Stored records
=== Begin Enclosure ===

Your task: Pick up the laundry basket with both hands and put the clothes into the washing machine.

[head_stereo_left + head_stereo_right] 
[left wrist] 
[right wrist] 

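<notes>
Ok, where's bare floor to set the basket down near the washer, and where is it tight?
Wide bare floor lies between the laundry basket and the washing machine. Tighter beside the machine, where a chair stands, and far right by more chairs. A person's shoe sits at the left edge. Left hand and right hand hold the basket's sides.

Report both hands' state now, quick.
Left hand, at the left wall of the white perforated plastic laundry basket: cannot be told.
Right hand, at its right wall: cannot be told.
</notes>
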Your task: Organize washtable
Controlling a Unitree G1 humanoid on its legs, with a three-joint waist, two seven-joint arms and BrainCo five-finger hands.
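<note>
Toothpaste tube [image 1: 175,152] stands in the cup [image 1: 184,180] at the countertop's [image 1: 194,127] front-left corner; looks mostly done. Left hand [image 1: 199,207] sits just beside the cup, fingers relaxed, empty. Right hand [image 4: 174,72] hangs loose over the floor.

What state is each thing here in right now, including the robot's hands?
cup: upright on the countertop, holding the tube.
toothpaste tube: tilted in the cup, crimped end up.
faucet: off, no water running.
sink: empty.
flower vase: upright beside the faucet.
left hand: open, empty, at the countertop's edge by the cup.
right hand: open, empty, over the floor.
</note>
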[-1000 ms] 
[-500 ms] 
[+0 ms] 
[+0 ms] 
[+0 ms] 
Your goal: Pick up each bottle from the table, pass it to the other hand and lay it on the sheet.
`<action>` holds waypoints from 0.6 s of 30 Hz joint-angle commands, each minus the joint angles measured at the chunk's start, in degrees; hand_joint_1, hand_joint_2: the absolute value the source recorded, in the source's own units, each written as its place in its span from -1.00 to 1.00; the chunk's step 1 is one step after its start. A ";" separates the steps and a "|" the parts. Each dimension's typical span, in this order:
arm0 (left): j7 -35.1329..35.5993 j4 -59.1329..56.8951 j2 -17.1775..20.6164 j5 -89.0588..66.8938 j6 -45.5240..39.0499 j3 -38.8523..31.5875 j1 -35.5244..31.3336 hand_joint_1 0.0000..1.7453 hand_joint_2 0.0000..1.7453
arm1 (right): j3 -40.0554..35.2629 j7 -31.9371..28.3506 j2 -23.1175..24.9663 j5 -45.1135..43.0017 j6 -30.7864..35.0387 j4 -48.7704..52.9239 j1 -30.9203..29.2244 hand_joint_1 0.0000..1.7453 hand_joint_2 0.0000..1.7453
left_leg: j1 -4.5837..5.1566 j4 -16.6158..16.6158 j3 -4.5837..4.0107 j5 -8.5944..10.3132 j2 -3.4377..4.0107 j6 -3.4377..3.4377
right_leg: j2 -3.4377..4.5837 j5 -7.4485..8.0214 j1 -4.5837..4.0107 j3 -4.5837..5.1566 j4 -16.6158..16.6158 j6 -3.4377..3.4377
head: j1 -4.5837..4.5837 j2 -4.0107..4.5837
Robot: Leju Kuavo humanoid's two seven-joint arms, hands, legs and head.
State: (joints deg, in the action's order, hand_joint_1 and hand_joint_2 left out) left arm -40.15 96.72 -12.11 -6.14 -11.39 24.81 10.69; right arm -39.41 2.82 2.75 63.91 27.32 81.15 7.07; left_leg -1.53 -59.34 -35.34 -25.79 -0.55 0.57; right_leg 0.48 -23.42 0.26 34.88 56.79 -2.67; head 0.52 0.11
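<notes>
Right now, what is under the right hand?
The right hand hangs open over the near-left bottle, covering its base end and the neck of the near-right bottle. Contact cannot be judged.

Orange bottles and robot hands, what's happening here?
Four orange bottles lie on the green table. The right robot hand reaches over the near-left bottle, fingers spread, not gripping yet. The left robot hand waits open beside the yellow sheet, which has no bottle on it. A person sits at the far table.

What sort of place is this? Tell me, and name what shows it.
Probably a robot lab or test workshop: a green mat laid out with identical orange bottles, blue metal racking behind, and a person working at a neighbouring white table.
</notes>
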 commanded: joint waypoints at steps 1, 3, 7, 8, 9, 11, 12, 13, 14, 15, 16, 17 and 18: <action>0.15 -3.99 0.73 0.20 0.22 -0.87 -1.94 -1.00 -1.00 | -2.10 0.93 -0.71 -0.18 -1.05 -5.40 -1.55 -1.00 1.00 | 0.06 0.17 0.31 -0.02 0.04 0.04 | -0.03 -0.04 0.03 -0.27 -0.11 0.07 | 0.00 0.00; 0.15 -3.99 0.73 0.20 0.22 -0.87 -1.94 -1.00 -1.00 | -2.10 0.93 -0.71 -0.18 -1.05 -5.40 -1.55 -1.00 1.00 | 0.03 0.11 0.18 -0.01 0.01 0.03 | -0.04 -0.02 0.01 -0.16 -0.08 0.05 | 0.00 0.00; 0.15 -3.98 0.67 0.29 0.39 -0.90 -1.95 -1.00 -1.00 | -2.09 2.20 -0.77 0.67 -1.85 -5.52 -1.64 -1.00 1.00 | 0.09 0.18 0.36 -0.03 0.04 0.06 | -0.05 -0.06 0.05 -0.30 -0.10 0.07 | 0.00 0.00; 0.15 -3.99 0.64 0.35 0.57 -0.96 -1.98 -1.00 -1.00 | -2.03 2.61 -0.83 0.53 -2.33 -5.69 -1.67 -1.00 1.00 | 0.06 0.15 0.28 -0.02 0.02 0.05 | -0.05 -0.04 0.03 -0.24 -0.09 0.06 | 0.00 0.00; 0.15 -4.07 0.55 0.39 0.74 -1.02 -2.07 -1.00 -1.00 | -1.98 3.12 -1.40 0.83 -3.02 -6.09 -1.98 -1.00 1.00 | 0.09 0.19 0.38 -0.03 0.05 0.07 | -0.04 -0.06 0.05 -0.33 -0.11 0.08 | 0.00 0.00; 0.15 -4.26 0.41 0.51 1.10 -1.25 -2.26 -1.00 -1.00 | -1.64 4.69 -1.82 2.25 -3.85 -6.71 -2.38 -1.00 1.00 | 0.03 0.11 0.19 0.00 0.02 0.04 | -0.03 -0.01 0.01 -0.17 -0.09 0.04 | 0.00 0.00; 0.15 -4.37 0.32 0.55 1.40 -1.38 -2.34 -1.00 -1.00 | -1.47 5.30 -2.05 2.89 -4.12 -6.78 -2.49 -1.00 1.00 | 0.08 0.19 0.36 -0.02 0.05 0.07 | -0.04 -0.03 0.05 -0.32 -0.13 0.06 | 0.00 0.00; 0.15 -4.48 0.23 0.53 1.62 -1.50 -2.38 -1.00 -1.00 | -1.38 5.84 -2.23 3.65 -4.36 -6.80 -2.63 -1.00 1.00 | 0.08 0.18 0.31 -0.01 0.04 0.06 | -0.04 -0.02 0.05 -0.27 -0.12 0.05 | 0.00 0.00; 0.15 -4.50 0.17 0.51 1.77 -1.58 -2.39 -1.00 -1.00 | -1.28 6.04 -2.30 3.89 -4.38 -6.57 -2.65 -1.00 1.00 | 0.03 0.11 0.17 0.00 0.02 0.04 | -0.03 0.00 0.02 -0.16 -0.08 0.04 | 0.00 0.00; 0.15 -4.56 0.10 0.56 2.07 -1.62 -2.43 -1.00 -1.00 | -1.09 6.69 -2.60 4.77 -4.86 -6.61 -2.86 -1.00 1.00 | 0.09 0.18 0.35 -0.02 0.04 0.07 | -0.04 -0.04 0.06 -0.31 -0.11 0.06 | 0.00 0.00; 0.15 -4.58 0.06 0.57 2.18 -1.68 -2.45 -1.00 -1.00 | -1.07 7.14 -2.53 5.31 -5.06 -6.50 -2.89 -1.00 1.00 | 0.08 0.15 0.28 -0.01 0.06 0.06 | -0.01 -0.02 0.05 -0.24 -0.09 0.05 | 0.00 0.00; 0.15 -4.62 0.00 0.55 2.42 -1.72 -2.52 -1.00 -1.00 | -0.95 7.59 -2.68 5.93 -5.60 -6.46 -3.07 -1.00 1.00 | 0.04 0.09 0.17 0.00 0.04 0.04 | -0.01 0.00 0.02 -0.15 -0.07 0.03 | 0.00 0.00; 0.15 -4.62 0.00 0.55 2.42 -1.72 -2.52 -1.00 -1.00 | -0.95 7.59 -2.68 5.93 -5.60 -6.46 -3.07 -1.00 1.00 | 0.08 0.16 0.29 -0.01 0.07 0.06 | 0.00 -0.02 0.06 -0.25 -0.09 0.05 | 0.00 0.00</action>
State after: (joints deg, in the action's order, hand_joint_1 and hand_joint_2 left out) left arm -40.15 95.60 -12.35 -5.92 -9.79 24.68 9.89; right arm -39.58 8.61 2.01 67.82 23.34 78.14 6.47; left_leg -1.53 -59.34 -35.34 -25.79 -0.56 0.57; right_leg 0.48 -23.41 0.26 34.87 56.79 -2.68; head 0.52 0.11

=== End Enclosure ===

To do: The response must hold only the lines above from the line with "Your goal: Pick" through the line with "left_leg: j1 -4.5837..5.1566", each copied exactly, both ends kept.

Exercise answer:
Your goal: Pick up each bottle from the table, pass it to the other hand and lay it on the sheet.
`<action>` holds waypoints from 0.6 s of 30 Hz joint-angle commands, each minus the joint angles measured at the chunk's start, in degrees; hand_joint_1, hand_joint_2: the absolute value the source recorded, in the source's own units, each written as its place in its span from -1.00 to 1.00; the chunk's step 1 is one step after its start. A ";" separates the steps and a "|" the parts. Each dimension's typical span, in this order:
arm0 (left): j7 -35.1329..35.5993 j4 -59.1329..56.8951 j2 -17.1775..20.6164 j5 -89.0588..66.8938 j6 -45.5240..39.0499 j3 -38.8523..31.5875 j1 -35.5244..31.3336 hand_joint_1 0.0000..1.7453 hand_joint_2 0.0000..1.7453
arm1 (right): j3 -40.0554..35.2629 j7 -31.9371..28.3506 j2 -23.1175..24.9663 j5 -45.1135..43.0017 j6 -30.7864..35.0387 j4 -48.7704..52.9239 j1 -30.9203..29.2244 hand_joint_1 0.0000..1.7453 hand_joint_2 0.0000..1.7453
left_leg: j1 -4.5837..5.1566 j4 -16.6158..16.6158 j3 -4.5837..4.0107 j5 -8.5944..10.3132 j2 -3.4377..4.0107 j6 -3.4377..3.4377

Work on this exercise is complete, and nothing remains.